La lógica es aplicar la escala, automatización y eficiencia de las líneas automotrices a uno de los segmentos militares de más rápido crecimiento. “¿Por qué ahora? Porque la necesidad es ahora”, resumió Christophe Perillat, presidente de Valeo, en julio. “¿Y por qué en Francia? Porque se nos pide que garanticemos nuestra soberanía.”
Un informe del comité de defensa del Senado francés, publicado en julio, clasificó el arsenal nacional de drones militares —estimado en unos pocos miles de unidades— como insuficiente para alcanzar masa crítica. El uso intensivo del equipo en la guerra entre Rusia y Ucrania ha cambiado la forma en que se conducen los conflictos, y la presión de Estados Unidos para que Europa amplíe sus capacidades militares ha acelerado el movimiento.
Lo que ya se ha anunciado
Valeo fabricará motores eléctricos para drones desarrollados por la empresa de tecnología de defensa Harmattan AI en Francia. Forvia cerró un acuerdo a finales de julio con una empresa europea de defensa anónima, especializada en sistemas antidrones asistidos por inteligencia artificial, y que está considerando crear una unidad para 1.000 drones interceptores al mes en el país.
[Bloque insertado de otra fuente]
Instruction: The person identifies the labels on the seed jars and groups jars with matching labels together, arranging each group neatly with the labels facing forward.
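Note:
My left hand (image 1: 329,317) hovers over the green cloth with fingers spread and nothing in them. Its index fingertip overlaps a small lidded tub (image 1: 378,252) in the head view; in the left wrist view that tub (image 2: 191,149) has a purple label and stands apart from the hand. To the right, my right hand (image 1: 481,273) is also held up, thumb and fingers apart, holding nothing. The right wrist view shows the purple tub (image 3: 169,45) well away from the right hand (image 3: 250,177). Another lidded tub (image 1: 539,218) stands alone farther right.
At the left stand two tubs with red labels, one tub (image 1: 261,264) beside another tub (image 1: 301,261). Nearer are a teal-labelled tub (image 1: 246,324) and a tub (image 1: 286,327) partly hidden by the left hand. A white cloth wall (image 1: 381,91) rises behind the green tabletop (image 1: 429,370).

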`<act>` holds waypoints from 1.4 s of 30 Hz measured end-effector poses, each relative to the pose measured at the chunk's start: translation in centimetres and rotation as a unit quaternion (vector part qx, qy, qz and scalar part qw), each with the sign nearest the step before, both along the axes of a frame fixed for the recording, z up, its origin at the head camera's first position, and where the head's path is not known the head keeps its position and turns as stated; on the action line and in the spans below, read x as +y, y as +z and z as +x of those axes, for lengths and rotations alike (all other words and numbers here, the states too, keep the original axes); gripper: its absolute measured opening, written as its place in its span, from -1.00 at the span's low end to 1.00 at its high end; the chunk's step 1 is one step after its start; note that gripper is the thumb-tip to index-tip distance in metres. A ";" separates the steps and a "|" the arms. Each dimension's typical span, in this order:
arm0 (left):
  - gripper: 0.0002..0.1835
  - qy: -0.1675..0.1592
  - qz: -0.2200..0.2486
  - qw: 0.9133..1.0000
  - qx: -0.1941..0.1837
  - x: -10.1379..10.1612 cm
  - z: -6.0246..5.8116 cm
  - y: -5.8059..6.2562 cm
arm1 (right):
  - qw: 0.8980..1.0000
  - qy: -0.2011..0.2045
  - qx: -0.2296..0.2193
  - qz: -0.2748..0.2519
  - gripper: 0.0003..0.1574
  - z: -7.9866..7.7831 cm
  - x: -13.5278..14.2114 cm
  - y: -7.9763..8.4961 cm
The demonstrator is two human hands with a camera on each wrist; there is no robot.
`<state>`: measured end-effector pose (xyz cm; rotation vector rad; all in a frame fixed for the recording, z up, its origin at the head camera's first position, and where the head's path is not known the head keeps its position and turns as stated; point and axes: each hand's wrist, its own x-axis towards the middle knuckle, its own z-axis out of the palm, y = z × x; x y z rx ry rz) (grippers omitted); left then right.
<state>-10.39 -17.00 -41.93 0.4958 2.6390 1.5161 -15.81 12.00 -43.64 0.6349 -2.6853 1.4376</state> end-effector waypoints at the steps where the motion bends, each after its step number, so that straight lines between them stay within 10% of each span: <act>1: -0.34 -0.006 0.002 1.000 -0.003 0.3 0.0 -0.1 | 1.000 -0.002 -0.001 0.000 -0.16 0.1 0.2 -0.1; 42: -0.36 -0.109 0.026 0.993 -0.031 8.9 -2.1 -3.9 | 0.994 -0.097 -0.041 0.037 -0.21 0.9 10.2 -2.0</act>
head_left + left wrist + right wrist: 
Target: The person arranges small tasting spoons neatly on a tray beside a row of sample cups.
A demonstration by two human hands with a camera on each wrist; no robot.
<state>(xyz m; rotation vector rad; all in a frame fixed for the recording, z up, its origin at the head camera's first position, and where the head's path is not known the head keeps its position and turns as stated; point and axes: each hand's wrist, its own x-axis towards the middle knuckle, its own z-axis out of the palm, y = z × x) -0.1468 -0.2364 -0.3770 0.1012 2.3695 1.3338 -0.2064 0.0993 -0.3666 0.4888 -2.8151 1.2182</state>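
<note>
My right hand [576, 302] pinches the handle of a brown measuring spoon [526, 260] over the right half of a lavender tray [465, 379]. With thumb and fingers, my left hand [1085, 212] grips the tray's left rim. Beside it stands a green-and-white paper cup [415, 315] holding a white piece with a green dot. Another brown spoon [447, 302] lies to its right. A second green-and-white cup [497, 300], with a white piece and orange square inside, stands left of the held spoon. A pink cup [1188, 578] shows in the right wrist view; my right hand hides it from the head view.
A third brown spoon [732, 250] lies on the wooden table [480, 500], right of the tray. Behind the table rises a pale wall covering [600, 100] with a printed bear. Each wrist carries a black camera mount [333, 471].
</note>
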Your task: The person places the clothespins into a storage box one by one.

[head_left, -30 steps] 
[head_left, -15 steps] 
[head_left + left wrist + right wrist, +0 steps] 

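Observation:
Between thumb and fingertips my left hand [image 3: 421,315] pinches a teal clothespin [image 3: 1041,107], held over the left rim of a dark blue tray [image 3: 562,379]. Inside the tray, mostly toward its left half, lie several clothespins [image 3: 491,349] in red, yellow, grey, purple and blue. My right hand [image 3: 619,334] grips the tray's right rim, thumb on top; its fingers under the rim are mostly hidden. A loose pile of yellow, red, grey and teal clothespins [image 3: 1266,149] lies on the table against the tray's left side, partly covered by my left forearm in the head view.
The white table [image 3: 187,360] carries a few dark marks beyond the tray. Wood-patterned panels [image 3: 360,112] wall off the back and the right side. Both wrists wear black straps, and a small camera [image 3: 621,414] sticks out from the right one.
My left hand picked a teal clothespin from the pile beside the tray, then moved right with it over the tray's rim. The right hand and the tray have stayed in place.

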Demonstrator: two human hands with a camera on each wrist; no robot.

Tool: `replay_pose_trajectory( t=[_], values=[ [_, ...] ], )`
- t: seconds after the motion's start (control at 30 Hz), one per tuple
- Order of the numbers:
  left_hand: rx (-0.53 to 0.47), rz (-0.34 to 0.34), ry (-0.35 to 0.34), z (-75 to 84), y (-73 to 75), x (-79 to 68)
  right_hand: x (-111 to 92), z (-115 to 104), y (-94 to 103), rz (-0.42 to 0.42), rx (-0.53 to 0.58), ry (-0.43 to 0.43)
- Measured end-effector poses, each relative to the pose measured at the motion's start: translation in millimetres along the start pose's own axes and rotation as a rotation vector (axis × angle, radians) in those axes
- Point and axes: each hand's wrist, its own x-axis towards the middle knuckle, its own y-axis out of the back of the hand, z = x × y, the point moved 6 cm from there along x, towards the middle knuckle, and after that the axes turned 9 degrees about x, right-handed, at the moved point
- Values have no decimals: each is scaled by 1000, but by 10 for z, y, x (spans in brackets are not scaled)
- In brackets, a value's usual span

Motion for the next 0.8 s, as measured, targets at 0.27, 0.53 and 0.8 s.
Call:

Renault fue más allá. El fabricante está colaborando con Turgis & Gaillard para producir el dron de largo alcance Chorus en su planta de Le Mans, en el oeste del país, donde afirma que puede alcanzar las 600 unidades al mes. En junio, en la feria Eurosatory, anunció una colaboración con Thales para industrializar el Toutatis, una munición teleoperada —un dron explosivo— con un objetivo de mil unidades al mes a partir de 2027.
También en junio, el fabricante francés de drones Delair se asoció con Schaeffler de Alemania para instalar una línea en Francia capaz de producir unos 100 drones diarios para noviembre.
La escala no lo soluciona todo
En conjunto, las capacidades de Renault, Schaeffler y Forvia pueden acercarse a 60.000 unidades al año. El volumen permanecería por debajo de lo que las autoridades francesas estiman que es necesario en un conflicto de alta intensidad. En diciembre, el gobierno anunció 150 millones de euros (unos 884 millones de R$) para desarrollar el sector, una cantidad que parte de la industria considera inferior a lo necesario.
También existe el riesgo de acumular equipos que envejecen rápidamente. “Los drones evolucionan muy rápido”, dijo Patrice Caine, presidente de Thales, este año. Por lo tanto, la apuesta francesa es menos por acumular un arsenal y más por mantener la capacidad de fabricación lista para activarse, algo que, según Patrick Pailloux, delegado general de Armamento, una startup de defensa no cumple: la fabricación en volúmenes muy altos, con robots en línea de producción, es otro problema industrial.